If a line in the data below contains "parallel", copy it.

* [Raw data]
= = = =

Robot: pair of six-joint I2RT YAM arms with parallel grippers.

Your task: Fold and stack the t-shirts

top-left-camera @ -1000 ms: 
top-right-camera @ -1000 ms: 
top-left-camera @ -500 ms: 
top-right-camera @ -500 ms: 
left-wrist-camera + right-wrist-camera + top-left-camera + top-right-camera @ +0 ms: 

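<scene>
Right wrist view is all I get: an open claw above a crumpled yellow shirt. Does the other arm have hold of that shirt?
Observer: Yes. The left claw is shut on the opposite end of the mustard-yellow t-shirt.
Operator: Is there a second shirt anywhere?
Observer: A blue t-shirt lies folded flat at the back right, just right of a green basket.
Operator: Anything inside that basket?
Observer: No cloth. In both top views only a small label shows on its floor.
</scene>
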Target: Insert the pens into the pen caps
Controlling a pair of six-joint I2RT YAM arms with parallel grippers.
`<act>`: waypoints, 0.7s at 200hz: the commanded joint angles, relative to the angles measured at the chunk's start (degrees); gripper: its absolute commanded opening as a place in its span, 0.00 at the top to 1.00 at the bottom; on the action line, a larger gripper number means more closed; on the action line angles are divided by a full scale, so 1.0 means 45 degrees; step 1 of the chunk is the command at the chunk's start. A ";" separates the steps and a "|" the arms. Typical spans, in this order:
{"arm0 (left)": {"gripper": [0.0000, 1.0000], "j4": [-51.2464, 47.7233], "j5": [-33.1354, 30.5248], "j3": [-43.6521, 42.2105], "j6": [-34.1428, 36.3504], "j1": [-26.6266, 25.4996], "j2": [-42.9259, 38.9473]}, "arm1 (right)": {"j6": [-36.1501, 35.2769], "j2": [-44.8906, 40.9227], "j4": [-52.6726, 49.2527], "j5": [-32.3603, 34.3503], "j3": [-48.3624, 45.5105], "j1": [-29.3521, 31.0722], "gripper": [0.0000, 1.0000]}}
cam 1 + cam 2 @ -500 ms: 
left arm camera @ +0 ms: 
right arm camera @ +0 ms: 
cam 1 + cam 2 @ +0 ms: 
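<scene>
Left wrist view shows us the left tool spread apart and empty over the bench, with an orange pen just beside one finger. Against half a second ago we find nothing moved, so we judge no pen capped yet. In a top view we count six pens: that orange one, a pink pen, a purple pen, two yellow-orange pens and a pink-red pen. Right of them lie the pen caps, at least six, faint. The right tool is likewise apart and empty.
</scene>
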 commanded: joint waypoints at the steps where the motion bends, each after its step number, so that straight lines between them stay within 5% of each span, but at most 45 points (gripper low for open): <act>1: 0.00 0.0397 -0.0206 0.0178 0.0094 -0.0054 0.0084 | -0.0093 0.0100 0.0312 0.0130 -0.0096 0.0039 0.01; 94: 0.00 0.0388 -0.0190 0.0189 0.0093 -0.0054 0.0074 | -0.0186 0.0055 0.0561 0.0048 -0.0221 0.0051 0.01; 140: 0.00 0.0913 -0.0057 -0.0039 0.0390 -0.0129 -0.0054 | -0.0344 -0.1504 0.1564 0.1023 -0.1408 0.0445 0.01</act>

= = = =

* [Written solution]
Robot: pair of six-joint I2RT YAM arms with parallel grippers.
Controlling a pair of six-joint I2RT YAM arms with parallel grippers.

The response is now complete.